Data items
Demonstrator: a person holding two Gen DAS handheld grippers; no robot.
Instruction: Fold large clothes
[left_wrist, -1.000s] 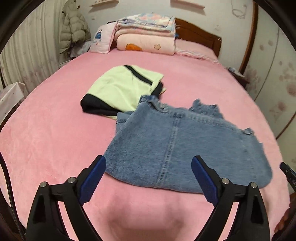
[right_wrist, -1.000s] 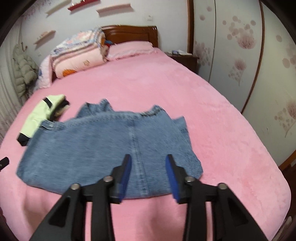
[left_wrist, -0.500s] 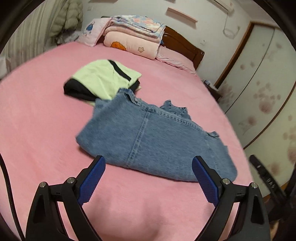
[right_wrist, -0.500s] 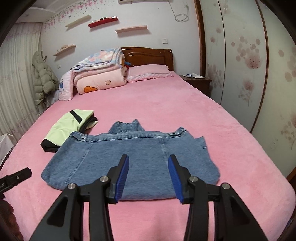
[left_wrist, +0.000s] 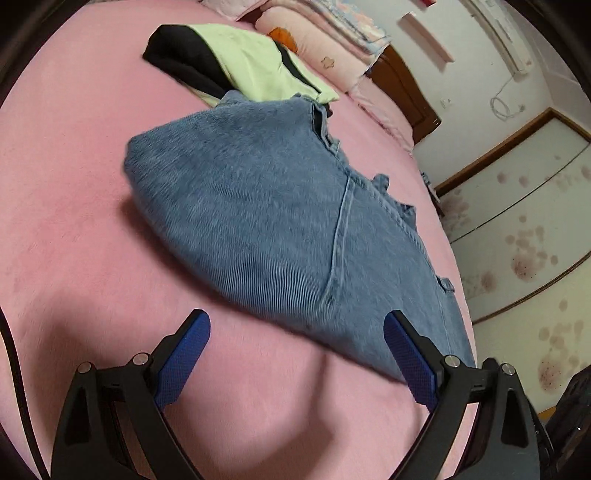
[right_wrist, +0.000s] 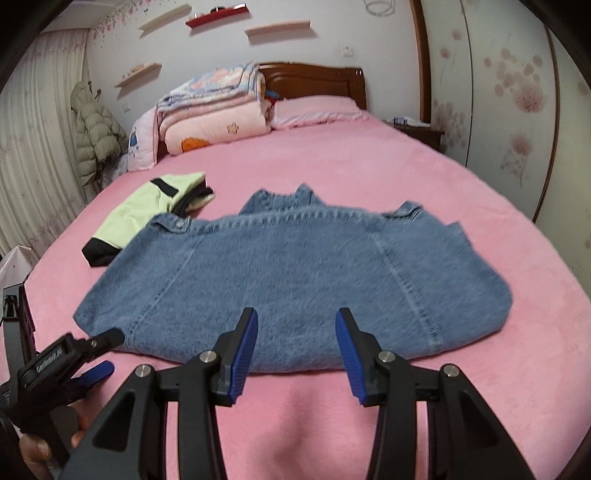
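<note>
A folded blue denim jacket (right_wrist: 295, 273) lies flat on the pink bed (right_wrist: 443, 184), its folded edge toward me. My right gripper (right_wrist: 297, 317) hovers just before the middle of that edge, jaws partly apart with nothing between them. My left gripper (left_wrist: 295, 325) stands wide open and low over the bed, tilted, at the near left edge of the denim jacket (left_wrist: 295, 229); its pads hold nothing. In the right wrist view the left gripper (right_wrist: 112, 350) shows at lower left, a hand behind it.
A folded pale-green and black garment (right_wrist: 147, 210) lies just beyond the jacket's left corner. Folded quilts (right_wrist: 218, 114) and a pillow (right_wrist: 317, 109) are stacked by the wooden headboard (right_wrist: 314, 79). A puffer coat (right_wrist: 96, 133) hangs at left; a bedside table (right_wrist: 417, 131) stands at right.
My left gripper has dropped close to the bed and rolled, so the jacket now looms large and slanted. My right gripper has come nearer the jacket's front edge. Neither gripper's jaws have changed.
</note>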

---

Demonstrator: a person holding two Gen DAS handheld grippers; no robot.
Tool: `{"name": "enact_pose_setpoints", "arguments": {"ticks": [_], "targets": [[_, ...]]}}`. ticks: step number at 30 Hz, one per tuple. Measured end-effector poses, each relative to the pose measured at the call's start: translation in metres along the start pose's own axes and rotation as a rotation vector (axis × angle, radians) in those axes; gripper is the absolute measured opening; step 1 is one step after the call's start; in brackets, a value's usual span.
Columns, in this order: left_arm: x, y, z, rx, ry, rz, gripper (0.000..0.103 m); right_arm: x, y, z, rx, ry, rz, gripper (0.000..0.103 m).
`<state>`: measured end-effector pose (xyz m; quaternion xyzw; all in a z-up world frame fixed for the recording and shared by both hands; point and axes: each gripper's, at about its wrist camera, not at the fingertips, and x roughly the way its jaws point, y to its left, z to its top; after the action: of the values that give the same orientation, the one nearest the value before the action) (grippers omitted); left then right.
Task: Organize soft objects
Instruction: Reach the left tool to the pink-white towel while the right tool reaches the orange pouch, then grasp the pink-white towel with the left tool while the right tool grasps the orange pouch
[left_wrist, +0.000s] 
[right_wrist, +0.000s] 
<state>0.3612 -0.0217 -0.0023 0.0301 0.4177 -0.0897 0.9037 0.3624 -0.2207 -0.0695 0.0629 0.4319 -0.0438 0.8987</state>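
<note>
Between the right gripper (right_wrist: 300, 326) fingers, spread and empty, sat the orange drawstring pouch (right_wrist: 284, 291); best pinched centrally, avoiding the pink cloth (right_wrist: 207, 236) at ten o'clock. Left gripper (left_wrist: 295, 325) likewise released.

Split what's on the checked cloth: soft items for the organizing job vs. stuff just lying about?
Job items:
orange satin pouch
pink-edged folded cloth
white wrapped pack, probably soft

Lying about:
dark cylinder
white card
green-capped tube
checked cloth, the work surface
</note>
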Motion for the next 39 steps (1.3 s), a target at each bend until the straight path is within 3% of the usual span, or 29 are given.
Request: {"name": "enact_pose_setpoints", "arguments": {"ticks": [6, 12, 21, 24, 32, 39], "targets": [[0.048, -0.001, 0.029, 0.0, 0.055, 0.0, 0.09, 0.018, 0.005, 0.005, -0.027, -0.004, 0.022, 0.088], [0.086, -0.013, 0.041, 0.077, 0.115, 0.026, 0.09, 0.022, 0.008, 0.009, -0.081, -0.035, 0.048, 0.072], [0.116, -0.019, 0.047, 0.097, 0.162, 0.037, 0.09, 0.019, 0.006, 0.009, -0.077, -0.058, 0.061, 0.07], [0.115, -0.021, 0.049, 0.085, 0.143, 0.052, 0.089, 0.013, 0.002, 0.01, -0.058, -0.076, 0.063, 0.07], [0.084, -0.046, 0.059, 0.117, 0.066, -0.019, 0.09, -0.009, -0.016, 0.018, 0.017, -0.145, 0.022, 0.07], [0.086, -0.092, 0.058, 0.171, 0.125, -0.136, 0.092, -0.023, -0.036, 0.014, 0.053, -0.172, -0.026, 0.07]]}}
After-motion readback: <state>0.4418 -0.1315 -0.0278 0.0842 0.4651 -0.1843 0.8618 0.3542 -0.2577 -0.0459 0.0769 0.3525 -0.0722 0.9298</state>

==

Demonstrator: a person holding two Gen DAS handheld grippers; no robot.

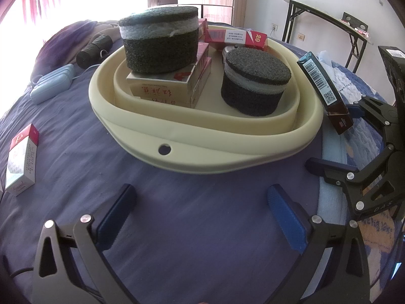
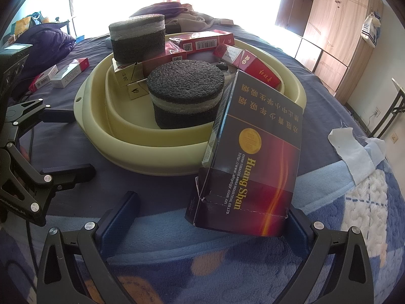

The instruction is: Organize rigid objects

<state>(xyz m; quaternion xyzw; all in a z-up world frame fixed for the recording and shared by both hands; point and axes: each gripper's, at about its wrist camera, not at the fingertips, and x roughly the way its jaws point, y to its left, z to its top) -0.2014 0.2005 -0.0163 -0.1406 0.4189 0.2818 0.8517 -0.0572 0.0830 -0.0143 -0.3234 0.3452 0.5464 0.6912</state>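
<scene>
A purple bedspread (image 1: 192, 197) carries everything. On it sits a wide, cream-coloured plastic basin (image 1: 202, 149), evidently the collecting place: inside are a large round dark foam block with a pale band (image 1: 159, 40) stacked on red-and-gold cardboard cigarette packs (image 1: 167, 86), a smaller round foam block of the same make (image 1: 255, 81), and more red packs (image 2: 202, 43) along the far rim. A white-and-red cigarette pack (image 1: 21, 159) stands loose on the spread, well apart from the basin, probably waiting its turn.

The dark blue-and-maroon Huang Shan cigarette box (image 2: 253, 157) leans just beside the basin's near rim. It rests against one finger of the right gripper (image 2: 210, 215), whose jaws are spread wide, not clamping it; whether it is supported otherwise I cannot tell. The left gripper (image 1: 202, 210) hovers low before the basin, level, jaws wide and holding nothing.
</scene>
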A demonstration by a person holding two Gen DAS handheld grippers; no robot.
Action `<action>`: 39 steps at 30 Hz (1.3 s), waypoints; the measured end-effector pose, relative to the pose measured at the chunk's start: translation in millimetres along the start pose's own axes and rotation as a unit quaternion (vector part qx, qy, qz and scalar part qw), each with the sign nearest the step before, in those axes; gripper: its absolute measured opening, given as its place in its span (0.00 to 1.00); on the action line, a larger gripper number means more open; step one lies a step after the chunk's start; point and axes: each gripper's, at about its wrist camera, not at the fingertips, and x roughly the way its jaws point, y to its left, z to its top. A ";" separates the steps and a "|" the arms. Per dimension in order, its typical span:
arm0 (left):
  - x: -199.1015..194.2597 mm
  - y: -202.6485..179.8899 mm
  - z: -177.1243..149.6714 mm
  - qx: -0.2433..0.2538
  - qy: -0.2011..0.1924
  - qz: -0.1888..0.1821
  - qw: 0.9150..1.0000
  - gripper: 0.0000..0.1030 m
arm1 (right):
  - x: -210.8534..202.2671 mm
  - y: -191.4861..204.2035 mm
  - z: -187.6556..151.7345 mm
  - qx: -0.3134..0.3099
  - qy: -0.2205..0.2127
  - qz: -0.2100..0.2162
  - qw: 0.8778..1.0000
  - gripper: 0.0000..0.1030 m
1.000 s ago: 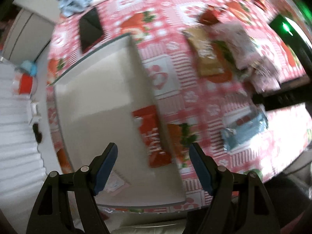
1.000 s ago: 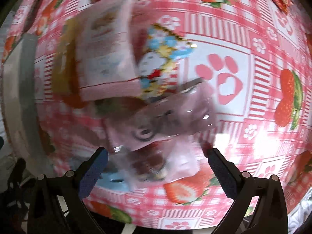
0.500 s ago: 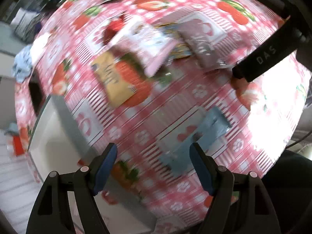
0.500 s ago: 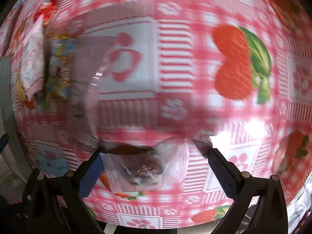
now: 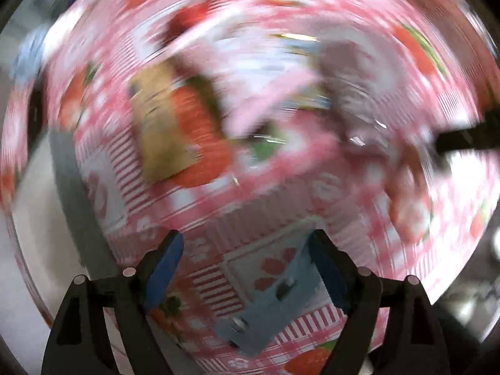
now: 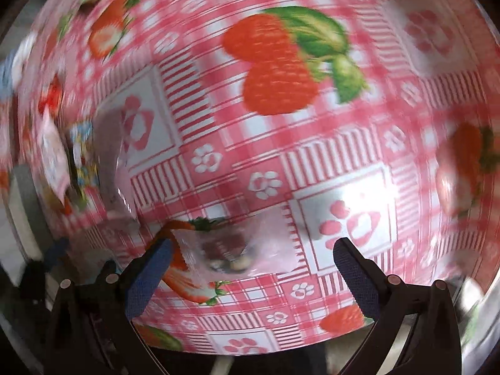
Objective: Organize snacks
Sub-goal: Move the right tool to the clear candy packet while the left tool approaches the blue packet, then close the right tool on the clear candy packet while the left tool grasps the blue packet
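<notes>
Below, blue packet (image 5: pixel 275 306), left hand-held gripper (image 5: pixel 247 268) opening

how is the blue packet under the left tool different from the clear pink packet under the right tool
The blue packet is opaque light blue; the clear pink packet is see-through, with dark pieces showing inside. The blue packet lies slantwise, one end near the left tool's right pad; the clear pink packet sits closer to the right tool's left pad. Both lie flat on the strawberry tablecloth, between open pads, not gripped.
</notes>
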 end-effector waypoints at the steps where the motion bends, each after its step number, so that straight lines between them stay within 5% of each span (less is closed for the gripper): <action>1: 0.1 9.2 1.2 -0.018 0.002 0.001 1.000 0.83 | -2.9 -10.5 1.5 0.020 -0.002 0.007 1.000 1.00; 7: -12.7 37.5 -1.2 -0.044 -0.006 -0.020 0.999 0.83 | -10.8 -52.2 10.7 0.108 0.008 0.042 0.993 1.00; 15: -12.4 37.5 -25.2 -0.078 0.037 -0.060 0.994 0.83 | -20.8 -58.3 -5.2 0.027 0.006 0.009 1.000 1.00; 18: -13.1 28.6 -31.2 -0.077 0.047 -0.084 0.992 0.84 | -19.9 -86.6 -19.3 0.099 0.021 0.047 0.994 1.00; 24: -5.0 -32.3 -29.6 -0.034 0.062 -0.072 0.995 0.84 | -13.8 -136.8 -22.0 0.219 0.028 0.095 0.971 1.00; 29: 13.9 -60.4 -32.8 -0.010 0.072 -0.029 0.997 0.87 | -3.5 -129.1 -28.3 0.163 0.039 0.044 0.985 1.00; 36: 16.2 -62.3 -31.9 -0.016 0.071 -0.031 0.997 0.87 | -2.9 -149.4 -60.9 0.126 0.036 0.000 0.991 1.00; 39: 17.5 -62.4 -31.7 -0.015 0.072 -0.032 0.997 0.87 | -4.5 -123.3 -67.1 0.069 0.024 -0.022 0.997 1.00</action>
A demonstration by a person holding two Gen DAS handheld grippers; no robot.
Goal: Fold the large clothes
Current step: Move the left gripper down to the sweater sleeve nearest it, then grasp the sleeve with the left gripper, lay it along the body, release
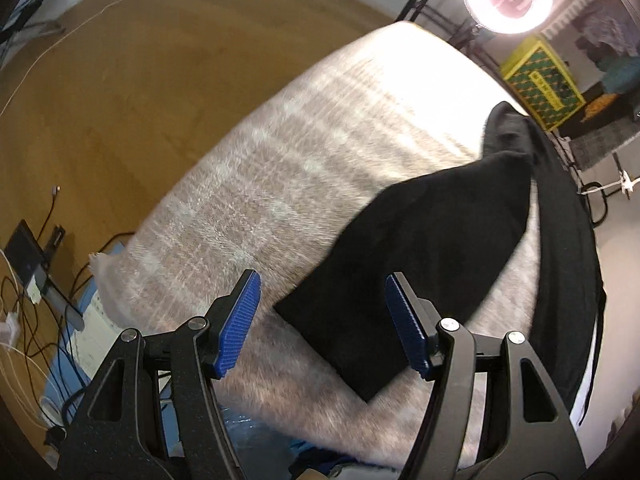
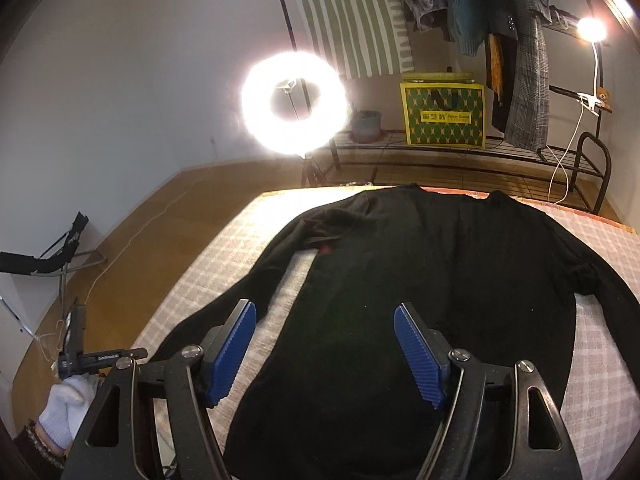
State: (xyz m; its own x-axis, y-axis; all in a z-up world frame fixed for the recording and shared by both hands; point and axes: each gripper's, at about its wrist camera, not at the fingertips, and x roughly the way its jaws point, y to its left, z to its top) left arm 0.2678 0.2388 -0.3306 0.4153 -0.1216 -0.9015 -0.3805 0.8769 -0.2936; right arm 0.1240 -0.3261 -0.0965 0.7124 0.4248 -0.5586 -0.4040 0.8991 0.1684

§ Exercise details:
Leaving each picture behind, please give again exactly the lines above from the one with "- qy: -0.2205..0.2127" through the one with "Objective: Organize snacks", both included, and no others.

§ Exercise answer:
  - qy: -0.2205..0.2127
  - qz: -0.2100..0.2162
  - qw: 0.8778..1.0000
  - gripper: 0.0000..0.1030 m
1.000 s ago: 
1.000 s ago: 
0.500 s ago: 
0.500 s ago: 
now: 
now: 
Objective: Organize snacks

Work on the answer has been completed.